La presencia de Lula en la presidencia brasileña podría suponer el primer intento serio de estructurar ese paso adelante. No será fácil. Las resistencias para evitar su triunfo han sido fortísimas: desde el pasado mes de enero, el real (moneda brasileña) se ha devaluado con respecto al dólar un 65% y las salidas de capital han sido constantes. Lo que no ha conseguido contagiar la abismal depresión argentina (acompañada de la suspensión de pagos del país) lo está logrando la formidable especulación contra Brasil: hundimiento del real y propagación de las depreciaciones a las monedas de la zona. Pese al apoyo del FMI a Brasil con una ayuda de 30.000 millones de dólares (la más grande aportada nunca por ese organismo), la tranquilidad no ha vuelto a los mercados.

Hace cuatro años, la última vez que Lula se presentó como candidato, el presidente de la patronal de São Paulo hizo unas declaraciones en las que aseguró que 800.000 empresarios abandonarían el país si ganaba el sindicalista. Ahora, la actitud del empresariado interno ha sido más neutral e incluso un grupo de emprendedores ha hecho público un comunicado apoyando a Lula. Las intromisiones más significativas han llegado del exterior. Nada más conocerse la ayuda del FMI, la agencia Moody's, sin conceder una oportunidad, rebajó la calificación de los bonos, notas y depósitos bancarios en moneda extranjera hasta los niveles de Honduras o Nicaragua. El especulador George Soros, que tanto dinero ha sacado de países con crisis de confianza, declaró que 'habrá default en Brasil si vence Lula'. Y los principales bancos de negocios, J. P. Morgan, Merril Lynch, Goldman Sachs, han perturbado a los inversores con sus catastrofistas análisis en contra de Lula, atizando el temor a una depreciación acentuada del real, un aumento del riesgo país y, en general, a un futuro perverso en el caso de que la izquierda venza en Brasil. La inversión ha huido en muchos casos y el Estado ha tenido que ofrecer una mayor rentabilidad, en muchos casos disparatada, para atraer un poco de dinero.
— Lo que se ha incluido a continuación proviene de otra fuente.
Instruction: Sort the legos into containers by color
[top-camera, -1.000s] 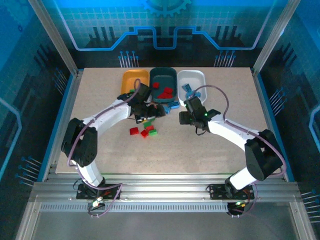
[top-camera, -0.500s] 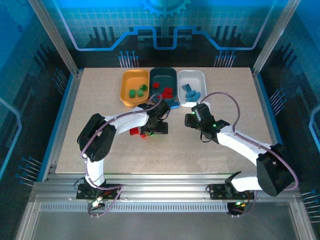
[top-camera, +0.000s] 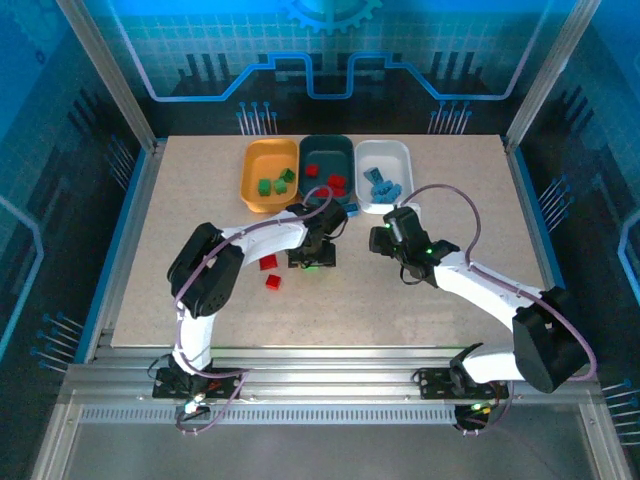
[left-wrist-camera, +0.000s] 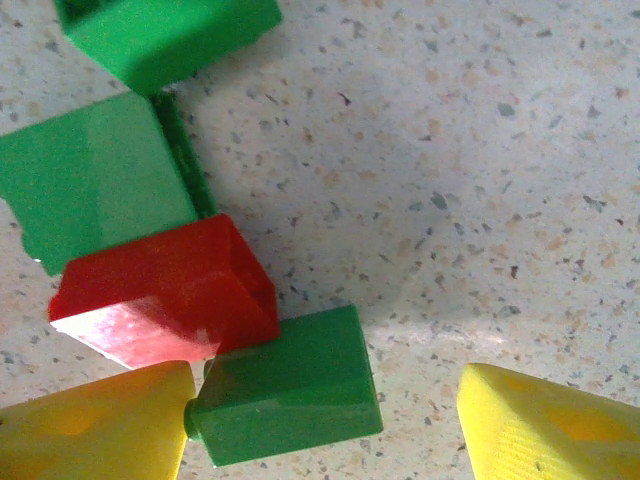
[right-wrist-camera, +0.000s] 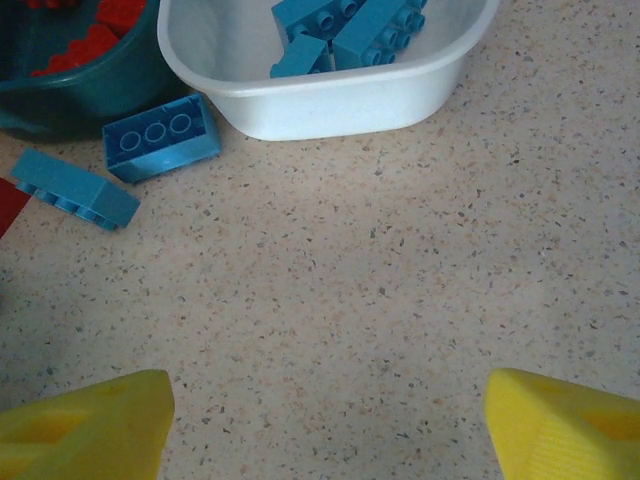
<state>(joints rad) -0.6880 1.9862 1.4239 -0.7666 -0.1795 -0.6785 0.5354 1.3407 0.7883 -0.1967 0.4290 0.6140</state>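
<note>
L gripper (left-wrist-camera: 325, 420) spread, not yet clamped, straddles small green plastic brick (left-wrist-camera: 290, 400) mid speckled table (left-wrist-camera: 450, 200). Shiny red plastic brick (left-wrist-camera: 165, 290) touches it. Risk: squeeze drags red along, wrong colour lands in orange-yellow plastic tub (top-camera: 270, 175) by far edge. R gripper (right-wrist-camera: 325, 420) spread, empty.

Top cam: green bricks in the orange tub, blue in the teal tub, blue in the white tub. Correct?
Not quite. The teal tub holds red bricks, not blue; the top view shows it. Green bricks in the orange tub and blue bricks in the white tub stand.
</note>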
No es seguro que triunfe Lula ni tampoco que, en ese caso, logre los cambios que pretende. Si lo hace en primera vuelta, las tensiones se recrudecerán hasta que desvele su política y el nombre de sus colaboradores. Si es necesaria una segunda vuelta, el periodo de interregno será muy complicado y las interferencias aumentarán ad infinitum. Los agentes económicos se quejan muchas veces de las injerencias y arbitrariedades de los gobiernos, pero en pocas ocasiones analizan con la misma intensidad el fenómeno contrario: cuando la política es presionada de forma espuria por los poderes económicos. En cualquier circunstancia, Brasil será un laboratorio decisivo para saber si se puede pasar a la etapa de 'las reformas de las reformas' que aseguren estabilidad institucional e integración social al continente. Y para observar si América Latina puede superar este momento de 'quejíos y quebrantos', como lo ha denominado un banquero español.